▶ **WHAT IS REQUIRED**
Extract all lines that hold "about" from the records below.

▶ **DATA LISTING**
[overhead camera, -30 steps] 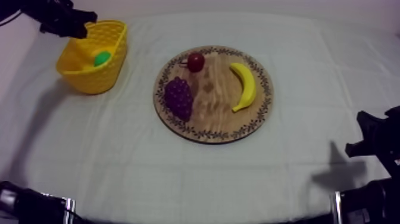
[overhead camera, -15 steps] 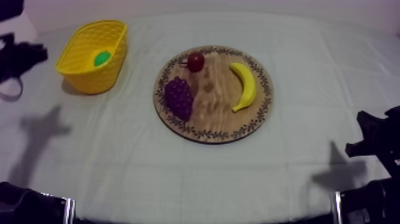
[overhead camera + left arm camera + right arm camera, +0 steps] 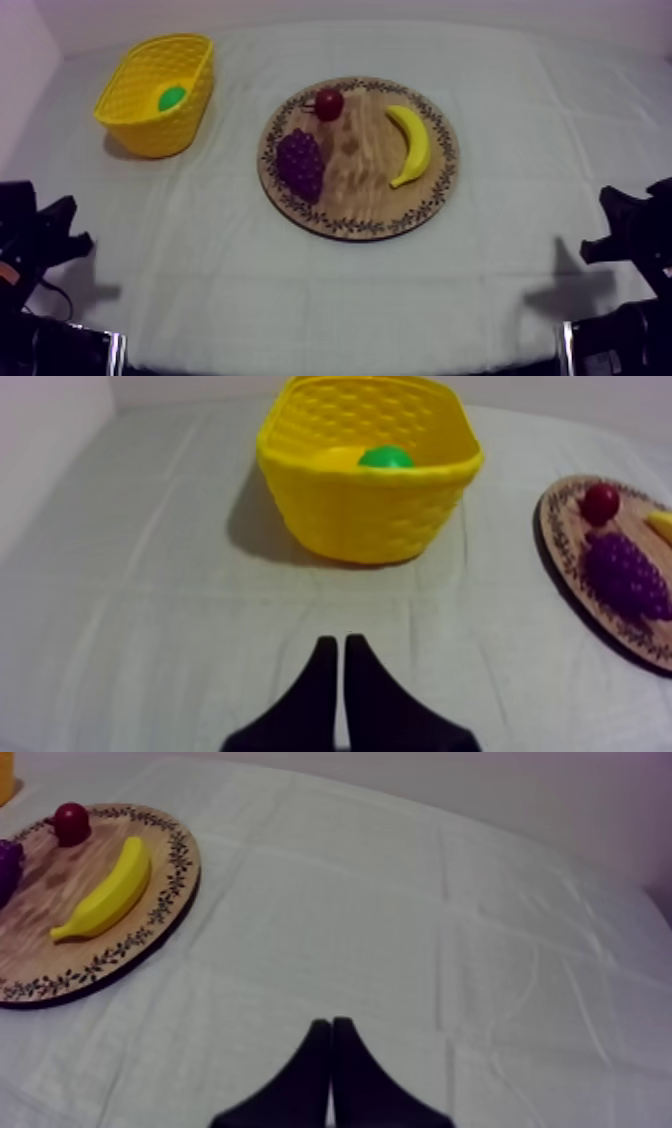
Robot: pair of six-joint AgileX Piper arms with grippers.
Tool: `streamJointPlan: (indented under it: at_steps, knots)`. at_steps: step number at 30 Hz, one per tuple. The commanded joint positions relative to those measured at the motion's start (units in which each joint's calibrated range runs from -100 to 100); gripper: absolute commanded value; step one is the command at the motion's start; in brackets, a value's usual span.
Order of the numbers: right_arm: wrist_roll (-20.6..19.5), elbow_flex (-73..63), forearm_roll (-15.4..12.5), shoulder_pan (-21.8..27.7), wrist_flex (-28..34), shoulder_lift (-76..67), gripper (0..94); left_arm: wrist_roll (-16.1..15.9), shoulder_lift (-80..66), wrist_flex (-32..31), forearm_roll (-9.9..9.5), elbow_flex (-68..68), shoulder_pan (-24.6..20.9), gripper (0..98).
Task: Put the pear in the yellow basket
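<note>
Cloth (image 3: 220,280): matt grey-white fabric, faintly creased.
Basket (image 3: 150,135): yellow plastic, moulded weave texture, slight sheen.
Board (image 3: 355,190): wood, grain visible, matt; dark pattern on rim.
Banana (image 3: 412,145): smooth, slight sheen, plastic-looking.
Small red fruit (image 3: 328,103): smooth, glossy highlight.
Grapes (image 3: 300,165): bumpy, dull purple.
Pear (image 3: 172,97): smooth green.
Left gripper (image 3: 335,644), right gripper (image 3: 331,1024): matt black, smooth.

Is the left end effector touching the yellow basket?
Apart. The left wrist view shows the left end effector, fingers together, with a stretch of bare cloth between it and the yellow basket.
</note>
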Motion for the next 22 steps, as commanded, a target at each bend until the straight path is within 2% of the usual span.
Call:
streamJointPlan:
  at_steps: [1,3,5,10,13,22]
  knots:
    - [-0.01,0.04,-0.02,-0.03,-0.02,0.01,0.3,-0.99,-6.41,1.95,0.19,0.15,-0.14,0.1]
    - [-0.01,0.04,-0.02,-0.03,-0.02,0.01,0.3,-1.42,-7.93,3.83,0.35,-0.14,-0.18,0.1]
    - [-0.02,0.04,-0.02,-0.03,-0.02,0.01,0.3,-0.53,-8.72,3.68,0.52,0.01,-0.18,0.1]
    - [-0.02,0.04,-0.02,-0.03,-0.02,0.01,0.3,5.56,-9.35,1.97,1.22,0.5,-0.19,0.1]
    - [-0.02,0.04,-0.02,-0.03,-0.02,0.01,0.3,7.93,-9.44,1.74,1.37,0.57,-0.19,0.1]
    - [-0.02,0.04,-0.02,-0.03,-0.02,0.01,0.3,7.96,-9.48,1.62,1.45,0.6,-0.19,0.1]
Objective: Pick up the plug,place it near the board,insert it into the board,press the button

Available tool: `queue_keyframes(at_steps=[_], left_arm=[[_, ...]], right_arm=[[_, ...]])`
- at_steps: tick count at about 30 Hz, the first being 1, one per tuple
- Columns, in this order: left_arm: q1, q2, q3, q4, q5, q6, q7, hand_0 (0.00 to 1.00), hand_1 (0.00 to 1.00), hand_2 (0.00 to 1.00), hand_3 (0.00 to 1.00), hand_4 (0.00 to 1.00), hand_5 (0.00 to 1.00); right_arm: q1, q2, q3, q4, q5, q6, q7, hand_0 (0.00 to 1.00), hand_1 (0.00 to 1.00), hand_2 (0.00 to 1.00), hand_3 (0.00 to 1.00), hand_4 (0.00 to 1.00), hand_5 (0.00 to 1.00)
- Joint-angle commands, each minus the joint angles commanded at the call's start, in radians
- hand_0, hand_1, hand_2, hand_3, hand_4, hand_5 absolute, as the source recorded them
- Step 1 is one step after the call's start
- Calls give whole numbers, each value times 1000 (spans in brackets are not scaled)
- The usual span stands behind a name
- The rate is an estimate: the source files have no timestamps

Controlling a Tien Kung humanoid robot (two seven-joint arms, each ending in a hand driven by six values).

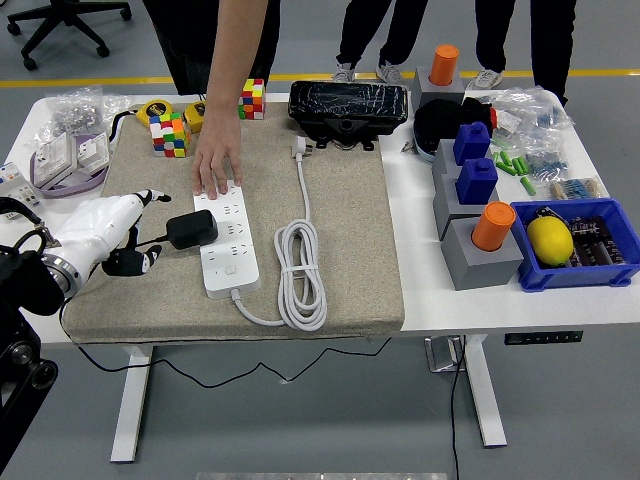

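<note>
A white power strip [229,250] lies on the beige mat [345,210], left of centre. The black plug [192,229] sits against the strip's left side, and its black cord trails left across the mat. A person's hand [217,165] rests flat on the strip's far end. My left hand [148,228], white with black fingers, hovers low just left of the plug, its fingers spread and holding nothing. It does not touch the plug. My right hand is out of view.
The strip's white cable [300,262] lies coiled to its right. Colour cubes [168,135] and a black wrapped box [348,105] stand at the back. Grey blocks with blue and orange caps [478,230] and a blue bin [578,272] holding a lemon fill the right side.
</note>
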Motion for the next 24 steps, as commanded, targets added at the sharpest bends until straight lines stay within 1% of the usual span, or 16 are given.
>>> queue_keyframes(at_steps=[2,5,10,16,24], left_arm=[[1,1,11,0,0,-29,13,172,45,141,866,655,2],[-1,1,27,4,0,-55,27,173,45,142,860,652,2],[2,-9,43,15,0,-74,38,176,48,144,869,640,2],[-3,-23,63,16,0,-80,43,176,46,144,876,641,2],[-17,-36,114,44,0,-72,38,174,49,143,887,656,2]], right_arm=[[-1,0,2,0,-3,0,-1,785,713,714,763,998,998],[1,0,3,0,-4,0,0,786,713,714,763,998,998],[2,1,4,0,-4,0,1,786,713,714,763,998,998],[5,1,6,0,-6,0,-1,786,714,714,763,998,998],[8,-1,6,0,-3,-1,-2,786,713,713,763,998,998]])
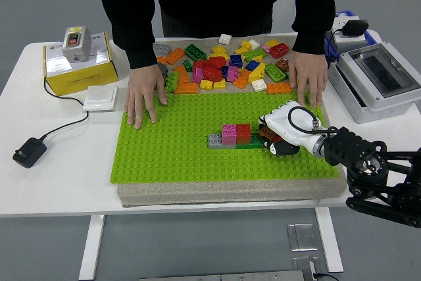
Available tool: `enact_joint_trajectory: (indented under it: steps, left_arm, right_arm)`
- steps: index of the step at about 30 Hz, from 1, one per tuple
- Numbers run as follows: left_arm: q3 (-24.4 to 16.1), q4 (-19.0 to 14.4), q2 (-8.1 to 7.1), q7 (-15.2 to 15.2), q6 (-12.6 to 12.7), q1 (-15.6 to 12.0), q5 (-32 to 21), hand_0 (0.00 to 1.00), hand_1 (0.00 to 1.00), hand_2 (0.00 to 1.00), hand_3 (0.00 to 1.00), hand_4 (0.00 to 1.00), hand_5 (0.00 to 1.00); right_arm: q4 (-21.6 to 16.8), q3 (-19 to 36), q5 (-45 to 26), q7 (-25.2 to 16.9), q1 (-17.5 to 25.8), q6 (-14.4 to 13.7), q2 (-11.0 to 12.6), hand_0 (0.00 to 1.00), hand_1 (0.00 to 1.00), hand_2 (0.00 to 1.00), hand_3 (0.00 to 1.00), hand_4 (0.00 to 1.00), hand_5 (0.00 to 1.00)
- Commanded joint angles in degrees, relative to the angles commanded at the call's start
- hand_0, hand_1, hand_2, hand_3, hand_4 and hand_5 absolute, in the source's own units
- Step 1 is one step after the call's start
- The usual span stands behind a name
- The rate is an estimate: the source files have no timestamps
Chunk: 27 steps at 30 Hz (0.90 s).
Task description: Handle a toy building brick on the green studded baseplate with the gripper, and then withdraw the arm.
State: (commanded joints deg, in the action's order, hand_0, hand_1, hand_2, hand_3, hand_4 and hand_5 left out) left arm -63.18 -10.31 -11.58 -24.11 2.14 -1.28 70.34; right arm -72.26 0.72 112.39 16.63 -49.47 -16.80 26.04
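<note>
White right hand (284, 131), looped black cable, black jointed arm (378, 174).

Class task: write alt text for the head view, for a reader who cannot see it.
The robot's right hand rests curled on a brown brick beside a short brick row on the green baseplate. A person's hands press the baseplate's far corners, beside a pile of loose bricks.
</note>
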Motion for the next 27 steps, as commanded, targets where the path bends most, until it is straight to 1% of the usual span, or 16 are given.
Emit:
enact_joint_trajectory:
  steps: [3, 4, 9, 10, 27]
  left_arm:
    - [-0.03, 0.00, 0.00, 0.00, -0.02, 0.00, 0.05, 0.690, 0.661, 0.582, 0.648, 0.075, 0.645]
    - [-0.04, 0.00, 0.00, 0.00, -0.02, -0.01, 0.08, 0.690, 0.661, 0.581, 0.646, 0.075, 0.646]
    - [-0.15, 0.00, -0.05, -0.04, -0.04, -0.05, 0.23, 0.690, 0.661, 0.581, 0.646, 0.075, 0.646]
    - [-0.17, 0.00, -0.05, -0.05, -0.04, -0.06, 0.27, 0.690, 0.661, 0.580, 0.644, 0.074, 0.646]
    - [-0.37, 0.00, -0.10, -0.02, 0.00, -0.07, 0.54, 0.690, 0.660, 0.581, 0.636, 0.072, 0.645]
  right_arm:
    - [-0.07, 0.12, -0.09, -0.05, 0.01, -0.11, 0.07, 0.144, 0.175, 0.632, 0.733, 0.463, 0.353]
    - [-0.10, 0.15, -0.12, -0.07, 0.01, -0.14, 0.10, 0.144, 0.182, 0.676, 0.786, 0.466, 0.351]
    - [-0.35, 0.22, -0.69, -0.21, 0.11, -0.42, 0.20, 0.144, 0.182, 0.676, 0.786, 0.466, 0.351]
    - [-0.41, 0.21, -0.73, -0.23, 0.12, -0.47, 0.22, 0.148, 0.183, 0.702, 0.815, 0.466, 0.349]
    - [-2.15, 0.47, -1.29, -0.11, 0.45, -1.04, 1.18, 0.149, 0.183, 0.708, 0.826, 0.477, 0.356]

▶ **WRITTEN RESPONSE**
- at_steps: tick count at about 30 Hz, the first being 1, one per tuple
- steps: index of the step at about 30 Hz, from 1, one per tuple

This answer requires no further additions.